**Data section**
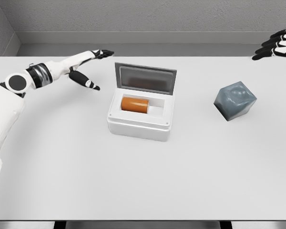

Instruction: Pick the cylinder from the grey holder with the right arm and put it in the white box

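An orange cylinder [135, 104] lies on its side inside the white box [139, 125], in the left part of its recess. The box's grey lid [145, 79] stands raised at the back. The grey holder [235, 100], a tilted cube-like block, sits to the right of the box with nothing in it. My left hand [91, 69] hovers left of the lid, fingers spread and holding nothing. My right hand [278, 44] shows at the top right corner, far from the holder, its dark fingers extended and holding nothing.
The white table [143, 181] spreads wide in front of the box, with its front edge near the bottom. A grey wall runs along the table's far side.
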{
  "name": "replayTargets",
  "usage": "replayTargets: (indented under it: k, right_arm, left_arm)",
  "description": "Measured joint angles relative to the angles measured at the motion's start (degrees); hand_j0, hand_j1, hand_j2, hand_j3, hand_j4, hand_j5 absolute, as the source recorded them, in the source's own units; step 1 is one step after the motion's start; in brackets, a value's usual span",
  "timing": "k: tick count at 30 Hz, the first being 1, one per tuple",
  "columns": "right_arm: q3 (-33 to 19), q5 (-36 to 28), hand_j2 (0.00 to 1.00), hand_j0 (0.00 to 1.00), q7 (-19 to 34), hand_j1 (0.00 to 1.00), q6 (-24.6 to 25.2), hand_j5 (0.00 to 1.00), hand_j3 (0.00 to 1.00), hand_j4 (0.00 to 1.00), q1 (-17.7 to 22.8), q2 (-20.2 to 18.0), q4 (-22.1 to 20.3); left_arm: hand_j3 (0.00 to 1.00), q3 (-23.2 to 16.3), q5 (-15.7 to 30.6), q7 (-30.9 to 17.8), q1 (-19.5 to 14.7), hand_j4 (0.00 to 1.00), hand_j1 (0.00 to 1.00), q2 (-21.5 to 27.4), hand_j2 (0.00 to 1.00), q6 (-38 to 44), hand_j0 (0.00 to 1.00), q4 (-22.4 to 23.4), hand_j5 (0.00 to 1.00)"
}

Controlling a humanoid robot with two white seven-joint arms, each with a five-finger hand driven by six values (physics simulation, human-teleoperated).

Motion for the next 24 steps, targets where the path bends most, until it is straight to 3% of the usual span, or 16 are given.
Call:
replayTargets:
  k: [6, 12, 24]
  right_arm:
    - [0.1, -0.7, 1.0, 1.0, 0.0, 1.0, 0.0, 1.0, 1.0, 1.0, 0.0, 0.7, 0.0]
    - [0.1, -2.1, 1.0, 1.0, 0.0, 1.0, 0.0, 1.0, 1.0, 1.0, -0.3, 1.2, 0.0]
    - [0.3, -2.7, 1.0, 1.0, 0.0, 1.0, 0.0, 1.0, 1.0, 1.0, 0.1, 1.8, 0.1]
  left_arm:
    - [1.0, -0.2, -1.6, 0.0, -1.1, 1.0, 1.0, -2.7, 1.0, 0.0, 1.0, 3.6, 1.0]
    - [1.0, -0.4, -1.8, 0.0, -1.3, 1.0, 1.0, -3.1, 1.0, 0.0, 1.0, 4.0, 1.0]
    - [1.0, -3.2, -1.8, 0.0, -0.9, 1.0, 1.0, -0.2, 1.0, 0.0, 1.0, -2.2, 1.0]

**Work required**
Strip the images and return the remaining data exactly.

**Output for this task**
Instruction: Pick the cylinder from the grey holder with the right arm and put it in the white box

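An orange cylinder [135, 104] lies on its side inside the white box [139, 125], in the left part of its recess. The box's grey lid [145, 79] stands raised at the back. The grey holder [235, 100], a tilted cube-like block, sits to the right of the box with nothing in it. My left hand [91, 69] hovers left of the lid, fingers spread and holding nothing. My right hand [278, 44] shows at the top right corner, far from the holder, its dark fingers extended and holding nothing.
The white table [143, 181] spreads wide in front of the box, with its front edge near the bottom. A grey wall runs along the table's far side.
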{
  "name": "replayTargets",
  "usage": "replayTargets: (indented under it: k, right_arm, left_arm)",
  "description": "Measured joint angles relative to the angles measured at the motion's start (degrees); hand_j0, hand_j1, hand_j2, hand_j3, hand_j4, hand_j5 absolute, as the source recorded them, in the source's own units; step 1 is one step after the motion's start; in brackets, a value's usual span",
  "timing": "k: tick count at 30 Hz, the first being 1, one per tuple",
  "columns": "right_arm: q3 (-33 to 19), q5 (-36 to 28), hand_j2 (0.00 to 1.00), hand_j0 (0.00 to 1.00), q7 (-19 to 34), hand_j1 (0.00 to 1.00), q6 (-24.6 to 25.2), hand_j5 (0.00 to 1.00), hand_j3 (0.00 to 1.00), hand_j4 (0.00 to 1.00), q1 (-17.7 to 22.8), q2 (-20.2 to 18.0), q4 (-22.1 to 20.3); left_arm: hand_j3 (0.00 to 1.00), q3 (-23.2 to 16.3), q5 (-15.7 to 30.6), q7 (-30.9 to 17.8), q1 (-19.5 to 14.7), hand_j4 (0.00 to 1.00), hand_j1 (0.00 to 1.00), q2 (-21.5 to 27.4), hand_j2 (0.00 to 1.00), q6 (-38 to 44), hand_j0 (0.00 to 1.00), q4 (-22.4 to 23.4), hand_j5 (0.00 to 1.00)"
}

Controlling a humanoid robot with two white seven-joint arms, each with a five-finger hand driven by six values (physics simulation, human-teleoperated).

Motion for the next 24 steps, targets where the path bends most, until it is straight to 3% of the usual span, or 16 are given.
Call:
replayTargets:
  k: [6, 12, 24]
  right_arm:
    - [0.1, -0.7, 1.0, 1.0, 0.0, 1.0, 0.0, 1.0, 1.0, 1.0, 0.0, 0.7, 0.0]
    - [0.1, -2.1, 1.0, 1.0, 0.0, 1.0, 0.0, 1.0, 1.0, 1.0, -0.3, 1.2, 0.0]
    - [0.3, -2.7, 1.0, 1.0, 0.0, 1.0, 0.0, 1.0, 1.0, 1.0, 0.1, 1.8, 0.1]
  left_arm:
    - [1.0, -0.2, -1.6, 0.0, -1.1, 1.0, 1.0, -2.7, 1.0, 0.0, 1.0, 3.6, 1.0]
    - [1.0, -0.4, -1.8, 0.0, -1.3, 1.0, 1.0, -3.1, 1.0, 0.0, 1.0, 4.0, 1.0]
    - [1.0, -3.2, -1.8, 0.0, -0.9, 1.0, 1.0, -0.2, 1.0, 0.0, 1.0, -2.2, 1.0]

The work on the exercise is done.